You follow her extended arm to the storefront she points to, a frilly off-white dress draped over a sunken model, glass from the smashed display window embedded.
“I mean, you had to have seen them in Boston, plenty of bored people with money,” you supply warmly. You’d grown up there, a cataclysm between the city you’d known and Ellie’s birthplace. Weddings were for people who’d given up, who’d aged out of chasing their dreams, settled into dull domesticity. People, usually the woman-coded partner, whose parents had quarter of a million to drop on a party with lifelong implications.
You’d been a little relieved when social ritual had been mostly taken off the table by the apocalypse, so the wedding pressure never reached you. Hadn’t thought about the concept in years.
You wondered who in Victor, Idaho, just over the border from Jackson, had kept a bridal shop open even before the outbreak. The demand just couldn’t match thousands of dollars of dress.
“Oh, no,” Ellie said softly.
“Well, it was a whole thing. Get some champagne, drag a bunch of girls with you, try on all the shapes and get yelled at by your mom, make jokes about the wedding night. Mostly pointless rituals,” you explain.
“You ever go to one?” Ellie asks.
“I mean, I was my cousin’s bridesmaid, so I got drunk in one and shoved into a blue satin thing, if that counts,” you clarify, shifting in your saddle.

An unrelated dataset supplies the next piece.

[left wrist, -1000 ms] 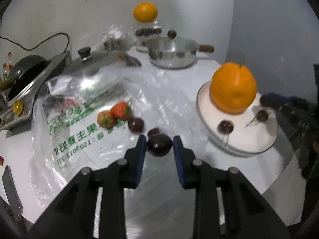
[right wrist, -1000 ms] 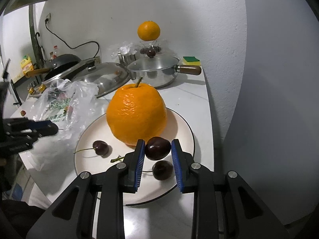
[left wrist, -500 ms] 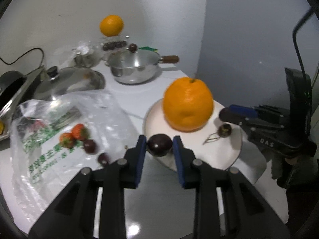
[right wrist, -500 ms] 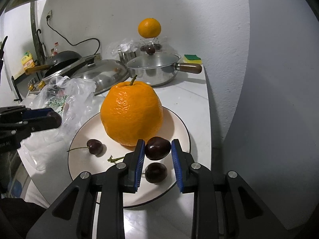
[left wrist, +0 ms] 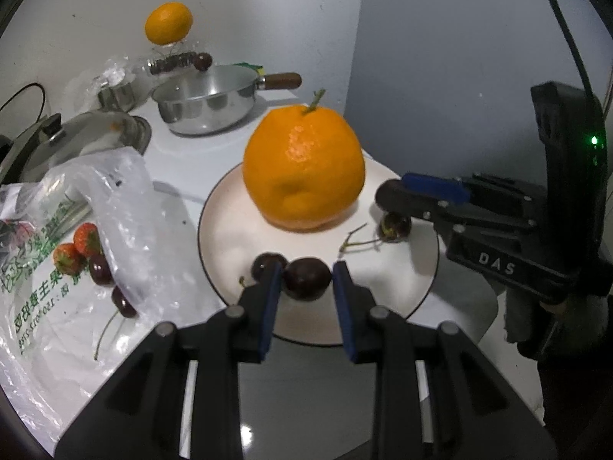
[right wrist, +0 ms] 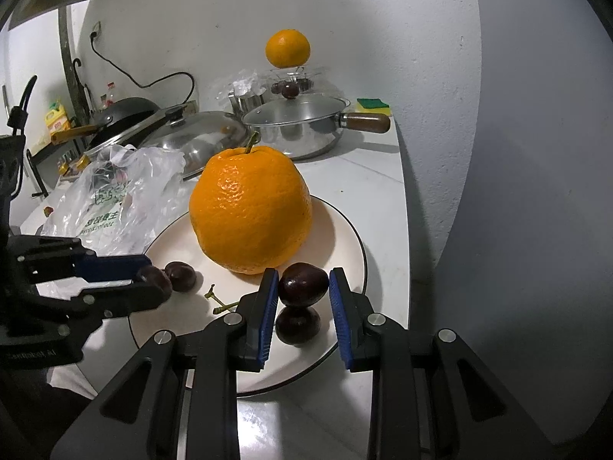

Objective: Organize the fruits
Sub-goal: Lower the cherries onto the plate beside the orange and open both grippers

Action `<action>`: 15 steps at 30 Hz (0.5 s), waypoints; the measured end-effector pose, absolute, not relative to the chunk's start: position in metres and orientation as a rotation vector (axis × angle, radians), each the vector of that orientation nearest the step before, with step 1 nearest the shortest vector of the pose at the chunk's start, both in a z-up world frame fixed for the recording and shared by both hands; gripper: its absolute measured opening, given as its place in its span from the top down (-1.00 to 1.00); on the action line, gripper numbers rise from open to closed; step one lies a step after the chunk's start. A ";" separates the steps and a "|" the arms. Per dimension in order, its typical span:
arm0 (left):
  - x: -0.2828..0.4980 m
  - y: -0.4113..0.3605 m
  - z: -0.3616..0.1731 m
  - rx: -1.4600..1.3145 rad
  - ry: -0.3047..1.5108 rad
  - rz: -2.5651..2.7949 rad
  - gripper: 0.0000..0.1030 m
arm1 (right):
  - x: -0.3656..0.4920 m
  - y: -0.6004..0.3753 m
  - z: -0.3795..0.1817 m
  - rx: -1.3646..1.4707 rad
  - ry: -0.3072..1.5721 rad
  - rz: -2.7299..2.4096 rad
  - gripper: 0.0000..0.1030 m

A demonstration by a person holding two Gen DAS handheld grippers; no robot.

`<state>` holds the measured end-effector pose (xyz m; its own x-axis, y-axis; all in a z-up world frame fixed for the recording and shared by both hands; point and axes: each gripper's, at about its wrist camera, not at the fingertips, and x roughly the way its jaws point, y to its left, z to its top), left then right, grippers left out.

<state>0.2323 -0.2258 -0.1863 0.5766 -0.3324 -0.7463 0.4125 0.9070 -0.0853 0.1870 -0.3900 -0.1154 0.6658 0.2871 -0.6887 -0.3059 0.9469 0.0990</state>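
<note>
A big orange (left wrist: 302, 168) stands on a white plate (left wrist: 230, 230). Over the plate's near rim, my left gripper (left wrist: 306, 270) is shut on a dark cherry (left wrist: 306, 281), and another cherry (left wrist: 266, 262) lies on the plate just behind its left finger. In the right wrist view my right gripper (right wrist: 302, 274) is shut on a second dark cherry (right wrist: 302, 287), close in front of the orange (right wrist: 251, 207) and just above a cherry (right wrist: 298, 326) lying on the plate (right wrist: 345, 237). The left gripper (right wrist: 153, 281) reaches in from the left.
A clear plastic bag (left wrist: 126, 199) left of the plate holds strawberries (left wrist: 76, 247) and loose cherries (left wrist: 101, 268). Behind stand a steel pan (left wrist: 207, 105), a pot lid (left wrist: 72, 138) and a small orange (left wrist: 168, 23) on a glass stand. The counter ends at the wall on the right.
My left gripper carried its cherry rightward from over the plastic bag to over the plate's near rim. The right gripper kept nearly still with its cherry.
</note>
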 end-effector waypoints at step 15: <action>0.228 -0.213 -0.176 0.083 0.825 -0.437 0.32 | 0.186 -0.388 -0.112 -0.040 0.780 0.297 0.25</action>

Ellie nudges Shimmer forward, Joel drawing up to your position with a helpless shrug to you.
“It was strange. Were you in Jackson for Tommy’s?” you ask. Maria and Tommy still have that thing where they see each other and tune everything else out, even for a beat, seeming like every sense recognizes the other, no matter what else they’re doing. It feels so belligerently normal, and you watch the younger couples in the town taking note to emulate it, like they knew what they were doing because they were born before.

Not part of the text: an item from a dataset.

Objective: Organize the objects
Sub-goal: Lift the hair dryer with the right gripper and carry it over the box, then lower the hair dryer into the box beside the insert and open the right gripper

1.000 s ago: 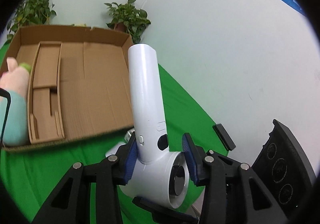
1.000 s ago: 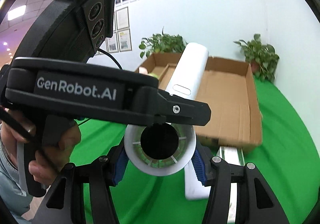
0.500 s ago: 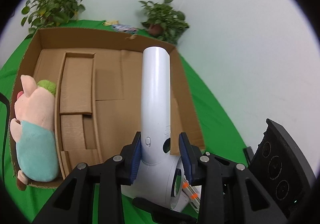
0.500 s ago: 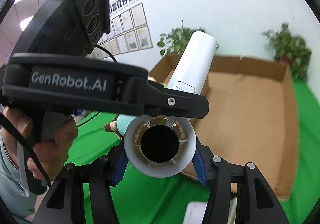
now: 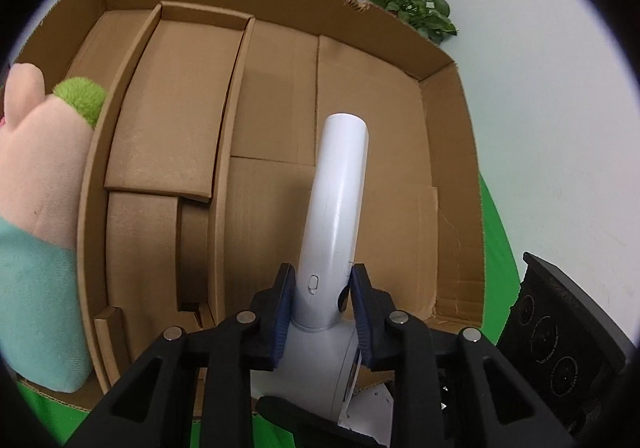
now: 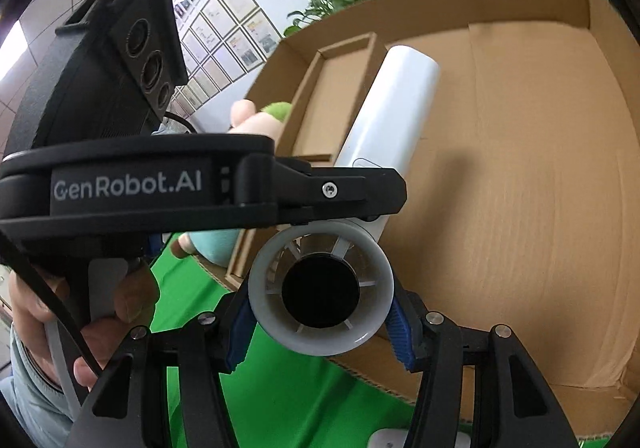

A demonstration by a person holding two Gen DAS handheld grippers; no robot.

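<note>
Hovering now over the wide, corrugated cardboard box [image 5: 448, 152], no longer short of it, the smooth white hair dryer [image 5: 340, 184] looks ready to lower in, its handle pinched by the just-tightened left gripper [image 5: 323, 312], its round barrel by the right gripper [image 6: 320, 322], a plush pig [image 5: 36, 176] far left.

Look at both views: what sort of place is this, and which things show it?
Probably an office room set up for recording demonstrations: framed notices cover the wall, potted plants stand by it, and a green cloth lies under the cardboard box.
</note>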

“No,” Joel says, looking wistful. “Seen pictures,” he adds.
“Imagine they were a bigger deal in Texas,” you say, your horses trotting a few paces behind Ellie.
Joel looks at you, face cycling through the decision to keep speaking, the same circuit you always saw him loop before he bit down on a memory and fell silent. You let the afterimage of a smile cross your face before looking down, feeling like he needs the same privacy he’d proven skilled at respecting in your own expression.
—Yesterday—
“Ask you a favor?” you feel your bones leave your body and slam back into place with fear, registering Joel’s low drawl. You’d groggily found your way into the stables to start patrol, hoodie tucked over a beanie, praying not to be seen. Nobody was supposed to be awake this early—you were avoiding a less experienced, loquacious patrolmate you’d been sentenced to and your throat clasps around itself to find that the previous night’s team, Joel’s, was only just returning.
“How bad was it?” you tip your head at the blood spatter on the side of his jacket, reddened bucket and sponge set where he’d been cleaning the infected byproduct off of his horse.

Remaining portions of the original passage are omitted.